Your goal:
Could every line below be written out exactly as it appears?

Information shown:
########

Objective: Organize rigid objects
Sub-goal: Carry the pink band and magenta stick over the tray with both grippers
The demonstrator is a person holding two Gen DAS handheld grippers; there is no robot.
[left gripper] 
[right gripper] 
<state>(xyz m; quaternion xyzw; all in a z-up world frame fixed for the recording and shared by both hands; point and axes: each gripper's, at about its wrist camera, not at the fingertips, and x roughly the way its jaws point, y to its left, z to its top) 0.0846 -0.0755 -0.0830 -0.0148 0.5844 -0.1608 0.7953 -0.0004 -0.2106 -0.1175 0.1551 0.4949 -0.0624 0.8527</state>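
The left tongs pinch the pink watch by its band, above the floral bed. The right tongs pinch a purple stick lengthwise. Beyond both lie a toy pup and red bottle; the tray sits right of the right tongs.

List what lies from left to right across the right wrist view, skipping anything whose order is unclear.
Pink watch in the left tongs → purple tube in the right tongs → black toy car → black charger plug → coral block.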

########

Answer space:
Objective: Organize rigid objects
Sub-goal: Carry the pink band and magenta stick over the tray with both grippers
The demonstrator is a person holding two Gen DAS handheld grippers; there is no robot.
[left gripper] 
[right gripper] 
<state>(xyz m; quaternion xyzw; all in a z-up world frame fixed for the recording and shared by both hands; point and axes: each gripper's, at about its wrist camera, not at the fingertips, and x roughly the way its jaws point, y to its left, z to its top) 0.0846 -0.0755 -0.0830 -0.0148 0.5844 -0.1608 0.7953 -0.0004 -0.2106 -0.1175 0.1551 0.4949 -0.0624 0.8527</state>
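The left tongs pinch the pink watch by its band, above the floral bed. The right tongs pinch a purple stick lengthwise. Beyond both lie a toy pup and red bottle; the tray sits right of the right tongs.

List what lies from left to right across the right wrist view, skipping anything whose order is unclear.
Pink watch in the left tongs → purple tube in the right tongs → black toy car → black charger plug → coral block.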

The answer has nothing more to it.